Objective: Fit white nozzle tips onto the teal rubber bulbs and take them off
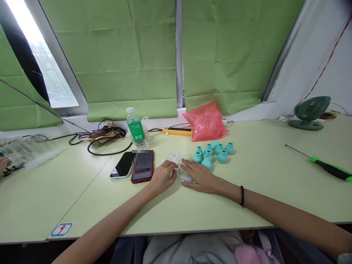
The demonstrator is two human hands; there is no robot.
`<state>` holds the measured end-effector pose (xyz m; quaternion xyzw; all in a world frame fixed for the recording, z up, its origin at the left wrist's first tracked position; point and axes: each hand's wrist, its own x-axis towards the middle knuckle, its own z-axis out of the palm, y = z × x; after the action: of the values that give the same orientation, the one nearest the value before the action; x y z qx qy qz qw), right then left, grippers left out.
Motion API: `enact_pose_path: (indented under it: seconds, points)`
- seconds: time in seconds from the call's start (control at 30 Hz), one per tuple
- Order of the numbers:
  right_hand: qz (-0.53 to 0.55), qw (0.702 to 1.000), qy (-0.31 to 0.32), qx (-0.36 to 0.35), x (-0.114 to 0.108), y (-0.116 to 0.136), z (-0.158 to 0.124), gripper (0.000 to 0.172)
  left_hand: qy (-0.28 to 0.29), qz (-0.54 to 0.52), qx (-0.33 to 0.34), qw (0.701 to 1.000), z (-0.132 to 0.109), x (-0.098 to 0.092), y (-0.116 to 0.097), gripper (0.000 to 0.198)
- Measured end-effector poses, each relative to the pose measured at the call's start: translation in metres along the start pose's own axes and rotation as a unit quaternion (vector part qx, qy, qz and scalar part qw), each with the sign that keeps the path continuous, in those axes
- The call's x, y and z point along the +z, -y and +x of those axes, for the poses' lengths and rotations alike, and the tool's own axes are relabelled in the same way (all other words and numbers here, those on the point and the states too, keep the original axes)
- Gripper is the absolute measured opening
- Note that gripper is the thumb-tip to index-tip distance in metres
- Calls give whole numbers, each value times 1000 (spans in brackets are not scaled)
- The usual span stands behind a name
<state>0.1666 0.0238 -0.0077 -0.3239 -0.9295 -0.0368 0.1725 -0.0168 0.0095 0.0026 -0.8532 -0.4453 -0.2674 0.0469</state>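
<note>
Several small white translucent pieces point(173, 157) lie in a loose pile on the table between my two hands. My left hand point(164, 177) rests at the left of the pile with its fingers curled in among the pieces. What those fingers hold, if anything, is too small to make out. My right hand point(201, 177) lies flat, palm down, its fingers stretched over the right side of the pile. Under its edge, near the thumb, shows a clear plastic piece point(186, 178). Just beyond the right hand stand several small turquoise vase-shaped pots point(206, 161).
Two phones, one white-edged point(122, 165) and one red-cased point(143, 167), lie left. Behind are a water bottle point(136, 130), black cables point(110, 132), a yellow meter point(177, 131) and pink bubble wrap point(209, 124). Right: a screwdriver point(324, 165) and green fan point(310, 112). Another person's hand point(4, 163) shows far left.
</note>
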Motion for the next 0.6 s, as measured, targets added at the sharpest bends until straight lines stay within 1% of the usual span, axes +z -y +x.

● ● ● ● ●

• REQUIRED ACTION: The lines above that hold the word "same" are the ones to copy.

• WRITTEN RESPONSE:
`<state>` holds the measured end-effector pose (xyz m; quaternion xyzw; all in a world frame fixed for the recording, z up, its origin at the left wrist's first tracked position; point and axes: each hand's wrist, its own x-axis towards the middle knuckle, its own z-axis out of the palm, y = z × x; after the action: of the values that give the same orientation, the one nearest the value before the action; x y z qx qy qz qw), right then left, grippers left out.
- The call's x, y and z point along the +z, -y and +x of those axes, for the poses' lengths and rotations alike, and the tool's own axes are relabelled in the same way (all other words and numbers here, those on the point and the states too, keep the original axes)

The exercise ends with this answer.